Я вышел на улицу. В руках держал свой приговор. Белый рецепт. Вгляделся в текст, стал разбирать слова. Один из вариантов успокоительного. В состав входит бром. Укол начал действовать. Одолевала сонливость, я был спокоен. Люди и предметы больше не пугали меня. В аптеке я получил коричневую бутылочку с красной наклейкой, напоминающей язык. Пообедал в «Метрополе». И, вернувшись домой, заснул таким крепким сном, что меня не мучили никакие кошмары.
Когда проснулся, уже вечерело. Через полчаса у нас свидание с Йоне. Меня томили липовый дух, загоревшиеся огни на склонах Алексотаса, вечерняя прохлада, приглушенный шум на улицах, мои окаменевшие мышцы, добрые глаза Йоне, принятое мной решение: «Я на тебе женюсь».
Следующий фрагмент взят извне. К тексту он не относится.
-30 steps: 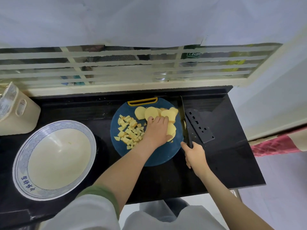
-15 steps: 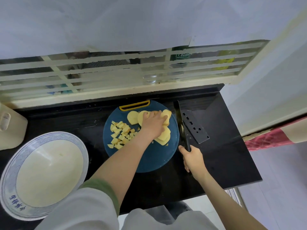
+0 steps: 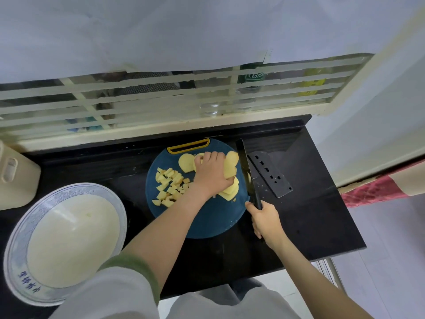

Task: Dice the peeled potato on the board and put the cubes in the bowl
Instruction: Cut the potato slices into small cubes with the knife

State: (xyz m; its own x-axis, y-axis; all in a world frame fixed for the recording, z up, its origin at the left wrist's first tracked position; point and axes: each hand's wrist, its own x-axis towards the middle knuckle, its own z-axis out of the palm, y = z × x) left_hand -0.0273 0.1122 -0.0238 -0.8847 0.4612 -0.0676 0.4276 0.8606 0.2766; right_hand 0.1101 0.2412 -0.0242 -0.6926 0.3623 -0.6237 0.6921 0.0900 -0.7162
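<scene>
- Gripping the potato slices (image 3: 231,166), the left hand (image 3: 212,172) is resting on the board (image 3: 207,222).
- The right hand (image 3: 264,218) is clutching the knife (image 3: 245,166) (blade pointing away) just right of it.
- Cubes (image 3: 170,186) are lying just left of the left hand, the bowl (image 3: 18,238) farther left.

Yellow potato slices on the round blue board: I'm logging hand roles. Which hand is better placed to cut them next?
Right. The right hand grips the black knife just beside the yellow potato slices, which the left hand holds in place.
</scene>
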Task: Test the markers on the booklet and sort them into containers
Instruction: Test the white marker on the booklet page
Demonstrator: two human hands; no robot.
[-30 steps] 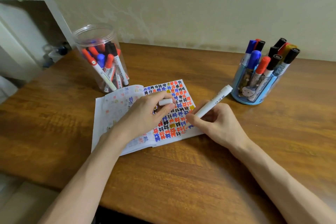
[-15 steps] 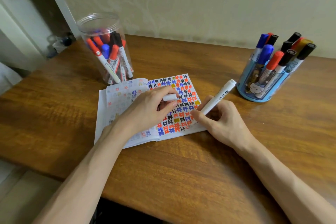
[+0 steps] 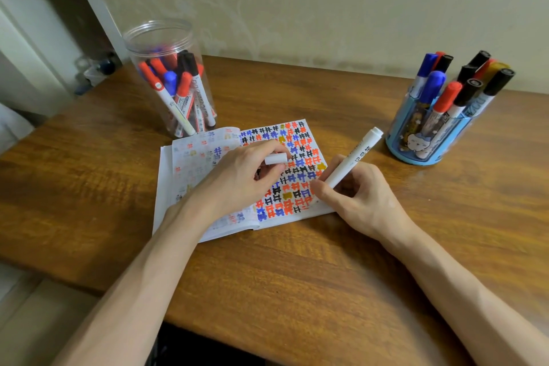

Я закричал еще громче, чем тогда днем возле магазина «Продукты». Захлопнул окно. Выпил бром. В сумерках я стонал, уронив голову на сжатые кулаки. Пока не наступило облегчение.
…Вот сейчас она подходит, останавливается возле почты, поглядывает на стрелки часов. Две минуты после девяти. Он немного опаздывает, думает она, начинает прохаживаться по тротуару, направляется к обувному магазину и с интересом изучает последнюю модель из Швейцарии. Пятнадцать минут десятого. Йоне медленно бредет по улице, и каждый встреченный мужчина — именно тот, кого она ждет. Двадцать две минуты после девяти. А вдруг он заболел, конечно, она бы отправилась его навестить, но, к сожалению, не знает адреса. Ровно половина десятого. Йоне возвращается домой…
Все кончено, Антанас Гаршва. Ты будешь любить Женю или кого-то еще, если тебе потребуется женщина. И в бильярд ты будешь играть значительно дольше. Станешь посиживать в забегаловке с каким-нибудь болтливым приятелем. Естественно, углубленным в литературу. Правда, можно покончить с собой, если одолеет мысль: так жить нельзя. Однако… инстинкт самосохранения достаточно силен, мускулы натренированы, сердце здоровое, легкие чистые, пищеварение отличное. Все кончено, но ты начни сначала, Антанас Гаршва.